Here's the code for the do_table_summary_stats function:
#' Generate Summary Statistics Table with Weighted % and 95% CIs
#'
#' @param control_var A vector of outcome variables.
#' @param outcome_var A vector of outcome variables.
#' @param pred_var A vector of predictor variables.
#' @param design `svydesign` object representing the survey design.
#'
#' @return
#' @export table_1.docx
#'
#' @examples
do_table_summary_stats <- function(outcome_var, pred_var, control_var, design) {
t <- gtsummary::tbl_svysummary(
data = design,
by = sex,
missing = "no",
include = c(age, age_group, control_var, pred_var, outcome_var),
statistic = list(age ~ "{mean} ({sd})", all_categorical() ~ "{p}%"),
type = age ~ "continuous",
label = age ~ "Age"
) %>%
gtsummary::add_p() %>%
gtsummary::separate_p_footnotes() %>%
gtsummary::add_significance_stars() %>%
gtsummary::add_ci(include = all_categorical()) %>%
gtsummary::add_overall() %>%
gtsummary::modify_header(
label = "**Characteristic**",
stat_2 = "**Girls** (N=2,967)",
stat_1 = "**Boys** (N=627)",
stat_0 = "**Total** (N=3,594)",
p.value = "**p-value**"
) %>%
gtsummary::modify_column_merge(
pattern = "{stat_2} [{ci_stat_2}]",
rows = NULL
) %>%
gtsummary::modify_column_merge(
pattern = "{stat_1} [{ci_stat_1}]",
rows = NULL
)
# Save to a docx file
t %>%
as_flex_table() %>%
save_as_docx(path = file.path(config$outdir_lso, config$outdat_t1))
}
Objects used in the function:
outcome_var <- c(
"edu_enrol",
"edu_attainment",
"edu_ecostr_work",
"srh_condom_use",
"srh_multiple_partners",
"srh_transactional",
"srh_child_marriage"
)
pred_var <- c(
"sp_non_gov",
"sp_gov",
"sp_any"
)
control_var <- c(
"age",
"sex",
"hiv",
"orphan"
)
design <- survey::svydesign(
id = ~ psu,
strata = ~ district,
weights = ~ individual_weight,
data = vacs_lso,
single = "centered"
)
The do_table_summary_stats function takes the following parameters:
outcome_var: A vector of outcome variables.
pred_var: A vector of predictor variables.
control_var: A vector of control variables.
design: A svydesign object representing the survey design.
To troubleshoot the issue, I have already checked the availability and loading of objects into the global environment, ensured the correct type and format of variables, and verified that the variable names used in the function call match the column names in the dataset.
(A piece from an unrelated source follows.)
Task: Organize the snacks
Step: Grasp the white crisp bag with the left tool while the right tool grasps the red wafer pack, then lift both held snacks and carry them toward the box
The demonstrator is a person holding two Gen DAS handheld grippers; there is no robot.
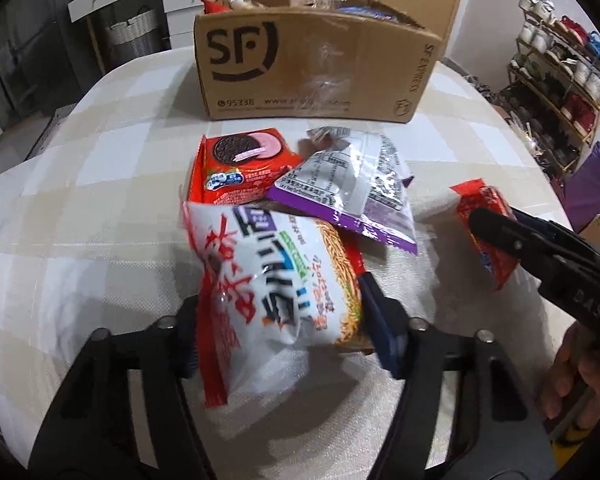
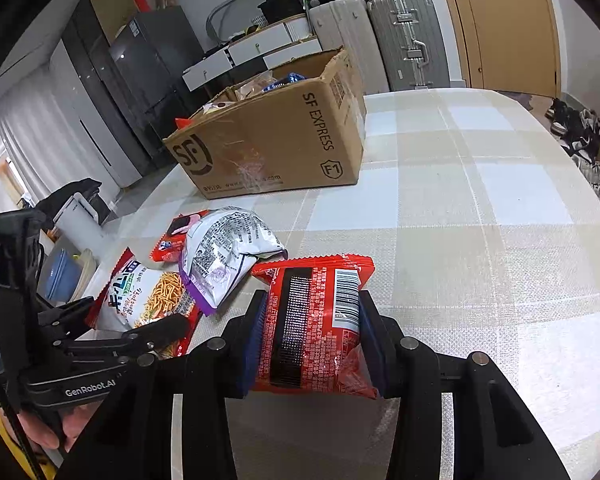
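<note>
Left wrist view first: we see our left gripper (image 1: 288, 320) clamped on a white-and-red noodle snack bag (image 1: 260, 280), its blue pads pressed against both sides of the pack. Just beyond it on the checked tablecloth (image 1: 100, 200) lie a red cookie pack (image 1: 240, 168) and a purple-edged foil bag (image 1: 360, 188), the foil bag overlapping the cookie pack's corner. An open cardboard box (image 1: 312, 68) stands further back with snacks showing inside. In the right wrist view our right gripper (image 2: 312, 328) squeezes a red snack packet (image 2: 320, 320) between its pads, printed back and barcode facing us, over the tablecloth to the right of the other packs.
</note>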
However, I still encounter the aforementioned error when running the pipeline as a whole.
Any help or suggestions on resolving this issue would be greatly appreciated. Thank you in advance!
I tried changing the arguments in the
statistic = list(age ~ "{mean} ({sd})", all_categorical() ~ "{p}%")
Also tried running outside of the pipeline, which worked perfectly.